--- Task directions ---
Using the listing below, report all lines holding the word "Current".

--- Input ---
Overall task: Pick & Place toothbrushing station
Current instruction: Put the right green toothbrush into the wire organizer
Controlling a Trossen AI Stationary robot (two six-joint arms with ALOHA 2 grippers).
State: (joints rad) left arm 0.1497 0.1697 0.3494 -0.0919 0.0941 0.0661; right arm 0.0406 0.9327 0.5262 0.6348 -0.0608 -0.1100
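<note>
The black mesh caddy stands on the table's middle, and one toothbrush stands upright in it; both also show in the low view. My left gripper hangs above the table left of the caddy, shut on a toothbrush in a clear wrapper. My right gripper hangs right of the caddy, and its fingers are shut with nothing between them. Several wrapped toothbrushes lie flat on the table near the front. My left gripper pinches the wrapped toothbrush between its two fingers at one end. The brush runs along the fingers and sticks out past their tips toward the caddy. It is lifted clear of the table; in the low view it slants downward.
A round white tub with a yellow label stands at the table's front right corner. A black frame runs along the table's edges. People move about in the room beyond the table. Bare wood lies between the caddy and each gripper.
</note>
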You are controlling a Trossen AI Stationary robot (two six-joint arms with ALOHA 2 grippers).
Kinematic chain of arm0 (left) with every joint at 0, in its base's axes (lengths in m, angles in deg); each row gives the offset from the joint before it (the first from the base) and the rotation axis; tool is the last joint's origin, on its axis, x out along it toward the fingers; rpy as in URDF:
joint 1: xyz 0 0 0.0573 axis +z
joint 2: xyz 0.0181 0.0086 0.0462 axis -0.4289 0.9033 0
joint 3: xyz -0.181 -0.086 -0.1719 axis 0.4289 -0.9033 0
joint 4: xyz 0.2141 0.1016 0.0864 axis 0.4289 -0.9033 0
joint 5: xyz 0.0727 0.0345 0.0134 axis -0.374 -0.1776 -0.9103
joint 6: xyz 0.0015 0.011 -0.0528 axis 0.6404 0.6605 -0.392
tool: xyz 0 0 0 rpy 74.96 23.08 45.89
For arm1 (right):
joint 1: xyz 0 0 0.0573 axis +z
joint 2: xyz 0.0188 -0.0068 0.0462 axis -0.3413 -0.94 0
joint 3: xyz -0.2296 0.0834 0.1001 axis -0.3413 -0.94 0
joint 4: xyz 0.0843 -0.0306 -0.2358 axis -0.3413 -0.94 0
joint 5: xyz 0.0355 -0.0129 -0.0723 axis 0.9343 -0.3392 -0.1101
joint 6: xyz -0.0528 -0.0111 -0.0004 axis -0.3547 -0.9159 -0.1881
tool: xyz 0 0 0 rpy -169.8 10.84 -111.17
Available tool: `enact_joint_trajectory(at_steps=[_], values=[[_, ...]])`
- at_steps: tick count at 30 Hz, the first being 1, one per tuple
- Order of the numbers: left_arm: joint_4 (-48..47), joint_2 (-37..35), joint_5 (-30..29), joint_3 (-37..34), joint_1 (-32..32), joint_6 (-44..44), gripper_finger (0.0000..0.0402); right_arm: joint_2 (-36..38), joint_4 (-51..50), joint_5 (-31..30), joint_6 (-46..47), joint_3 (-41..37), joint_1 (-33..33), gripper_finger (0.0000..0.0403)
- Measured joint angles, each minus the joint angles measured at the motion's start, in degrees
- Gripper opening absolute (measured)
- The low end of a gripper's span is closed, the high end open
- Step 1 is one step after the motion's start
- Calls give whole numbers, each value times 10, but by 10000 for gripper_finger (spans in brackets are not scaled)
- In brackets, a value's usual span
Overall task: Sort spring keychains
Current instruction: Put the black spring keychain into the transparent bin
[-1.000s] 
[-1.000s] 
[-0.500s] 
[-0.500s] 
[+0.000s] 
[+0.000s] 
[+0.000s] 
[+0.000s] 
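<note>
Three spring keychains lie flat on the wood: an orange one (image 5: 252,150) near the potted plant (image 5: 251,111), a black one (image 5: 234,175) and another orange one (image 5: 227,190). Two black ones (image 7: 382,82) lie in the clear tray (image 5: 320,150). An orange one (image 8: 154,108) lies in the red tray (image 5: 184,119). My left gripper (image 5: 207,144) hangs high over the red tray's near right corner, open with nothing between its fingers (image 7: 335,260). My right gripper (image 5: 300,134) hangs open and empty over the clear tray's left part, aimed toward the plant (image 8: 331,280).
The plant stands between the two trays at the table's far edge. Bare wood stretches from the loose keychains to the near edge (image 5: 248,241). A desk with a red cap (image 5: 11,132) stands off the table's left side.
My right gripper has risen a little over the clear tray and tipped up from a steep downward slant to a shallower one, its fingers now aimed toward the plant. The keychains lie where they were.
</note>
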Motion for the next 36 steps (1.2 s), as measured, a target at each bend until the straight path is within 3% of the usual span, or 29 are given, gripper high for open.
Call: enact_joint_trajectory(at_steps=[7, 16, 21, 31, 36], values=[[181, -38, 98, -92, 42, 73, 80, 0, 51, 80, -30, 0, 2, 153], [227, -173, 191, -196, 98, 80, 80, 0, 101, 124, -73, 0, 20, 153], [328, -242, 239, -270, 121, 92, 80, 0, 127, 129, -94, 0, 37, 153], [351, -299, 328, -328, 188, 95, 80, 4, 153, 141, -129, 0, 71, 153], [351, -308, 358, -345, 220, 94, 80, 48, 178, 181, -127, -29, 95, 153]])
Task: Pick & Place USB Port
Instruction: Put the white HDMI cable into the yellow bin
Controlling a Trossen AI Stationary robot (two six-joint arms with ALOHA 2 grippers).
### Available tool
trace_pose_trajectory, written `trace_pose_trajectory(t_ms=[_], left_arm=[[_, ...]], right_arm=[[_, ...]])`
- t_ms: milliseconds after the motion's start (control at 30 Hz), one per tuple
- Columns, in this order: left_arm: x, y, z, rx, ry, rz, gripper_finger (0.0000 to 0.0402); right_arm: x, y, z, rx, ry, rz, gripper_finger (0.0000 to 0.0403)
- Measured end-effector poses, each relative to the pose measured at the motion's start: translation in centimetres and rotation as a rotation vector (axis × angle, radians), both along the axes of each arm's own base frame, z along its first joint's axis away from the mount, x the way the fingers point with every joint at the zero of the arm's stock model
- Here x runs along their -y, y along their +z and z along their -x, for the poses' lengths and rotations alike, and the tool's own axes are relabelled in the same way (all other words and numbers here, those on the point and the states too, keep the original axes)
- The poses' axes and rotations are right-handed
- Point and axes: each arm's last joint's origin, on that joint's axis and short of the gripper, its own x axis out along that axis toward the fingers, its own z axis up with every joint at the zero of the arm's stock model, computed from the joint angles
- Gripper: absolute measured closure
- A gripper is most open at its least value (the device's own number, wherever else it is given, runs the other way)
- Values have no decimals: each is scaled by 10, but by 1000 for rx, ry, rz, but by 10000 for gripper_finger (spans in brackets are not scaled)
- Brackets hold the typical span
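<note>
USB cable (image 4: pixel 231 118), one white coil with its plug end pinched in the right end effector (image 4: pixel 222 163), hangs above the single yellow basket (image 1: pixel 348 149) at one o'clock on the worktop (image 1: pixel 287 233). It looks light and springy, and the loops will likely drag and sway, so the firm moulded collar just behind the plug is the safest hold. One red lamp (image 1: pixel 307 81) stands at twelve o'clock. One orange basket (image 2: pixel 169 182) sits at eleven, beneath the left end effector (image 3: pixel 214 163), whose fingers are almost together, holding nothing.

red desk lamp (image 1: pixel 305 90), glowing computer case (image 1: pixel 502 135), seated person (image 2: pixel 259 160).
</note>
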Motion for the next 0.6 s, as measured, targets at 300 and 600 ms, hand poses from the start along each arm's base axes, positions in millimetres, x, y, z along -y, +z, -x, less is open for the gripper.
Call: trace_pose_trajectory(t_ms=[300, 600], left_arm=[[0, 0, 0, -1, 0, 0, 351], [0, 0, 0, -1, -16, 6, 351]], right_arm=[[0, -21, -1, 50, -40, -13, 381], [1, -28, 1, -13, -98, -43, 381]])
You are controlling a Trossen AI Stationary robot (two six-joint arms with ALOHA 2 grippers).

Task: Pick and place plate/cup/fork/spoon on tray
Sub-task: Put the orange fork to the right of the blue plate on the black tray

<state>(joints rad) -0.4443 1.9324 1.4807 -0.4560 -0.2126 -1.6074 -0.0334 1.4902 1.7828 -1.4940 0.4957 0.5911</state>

--- Result ---
Current instruction: Put the right green toothbrush into the wire organizer
Current instruction: Put the black spring keychain into the transparent bin

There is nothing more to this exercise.